These are the key concepts you need to understand to accurately answer the question.

Independent Events
In probability theory, independent events are those where the occurrence of one event does not influence the occurrence of the other. This concept is crucial because it can simplify probability calculations. To check whether two events are independent, we need to look at their individual probabilities and see if they relate to the combined probability of both events occurring together.

For example, if Event A has a probability of occurring as \(P(A)\), and Event B has a probability \(P(B)\), the two events are independent if the probability of both occurring is the product of their individual probabilities: \(P(A \cap B) = P(A) \times P(B)\).

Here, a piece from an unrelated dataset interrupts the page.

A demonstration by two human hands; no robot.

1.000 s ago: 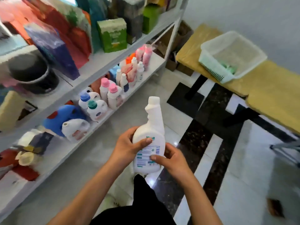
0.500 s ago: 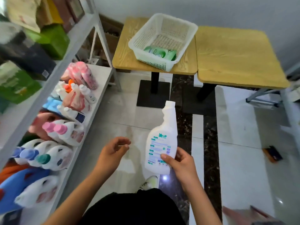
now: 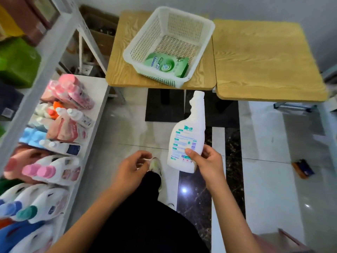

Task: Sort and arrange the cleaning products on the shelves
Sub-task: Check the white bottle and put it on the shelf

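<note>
Right hand (image 3: pixel 206 164) grips the white bottle (image 3: pixel 186 143) near its base, upright over open floor (image 3: pixel 127 125) between shelf (image 3: pixel 94 106) edge and tables (image 3: pixel 264 61). Left hand (image 3: pixel 131 172) (fingers loosely curled, holding nothing) hangs just beside it, apart.

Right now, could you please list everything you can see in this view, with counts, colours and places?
spray bottle: one, white, capless, held above the floor
basket: one, white, on the left table
packet: one, green, lying in the basket
tables: two, wood-topped, side by side
shelf unit: one, grey, left
shelf bottles: many, mostly white and pink, lowest shelf
left hand: loosely curled, holds nothing
right hand: grips the spray bottle's base
</note>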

In the case of Spike, we see that the probability that he passes both chemistry and mathematics together is given as \(0.12\). When checking their independence, the calculation of individual probabilities product \( (0.35 \times 0.40 = 0.14) \) shows a discrepancy with this value. Since \(0.12 eq 0.14\), we conclude that these events are not independent. Therefore, the outcome of passing one subject does indeed affect the probability of passing the other.
Probability Calculations
Calculating probabilities often involves a clear understanding of individual events and how they can occur together or separately.

In solving problems related to probability, one common approach involves using known values and relations. In Spike's exercise, we used basic probability principles to determine independence and to calculate other probabilities, such as the likelihood of failing both subjects.
  • Passing chemistry: \(0.35\)
  • Passing mathematics: \(0.40\)
  • Passing both subjects: \(0.12\)
To determine if events are independent, we reviewed whether the probability of both events happening together equals the product of their individual probabilities. This comparison provides insight into whether the events influence each other. Since independence was not met, further calculations took this relationship into account.
Failure Probability
Failure probability is the chance that a desired outcome will not occur. For any event A, the failure probability can be derived as the complement of its success probability and is given by \(1 - P(A)\).

Calculating the failure probability of multiple events such as Spike failing both subjects requires an understanding of their dependence. Since the events "Spike passes chemistry" and "Spike passes mathematics" are not independent, this must be accounted for when calculating the joint failure probability.

To calculate the probability that Spike fails both subjects:
  • Find the probability of failing chemistry: \(1 - 0.35 = 0.65\)
  • Find the probability of failing mathematics: \(1 - 0.40 = 0.60\)
Since passing both events is accounted for specifically with a given probability (\(0.12\)), this area where both fail must also take their joint success into account. Hence, Spike's probability of failing both chemistry and mathematics equals \((0.65 - 0.12) \times (0.60 - 0.12) = 0.3196\). This calculation involves looking beyond simple complements to ensure the true interrelationships of probabilities are respected.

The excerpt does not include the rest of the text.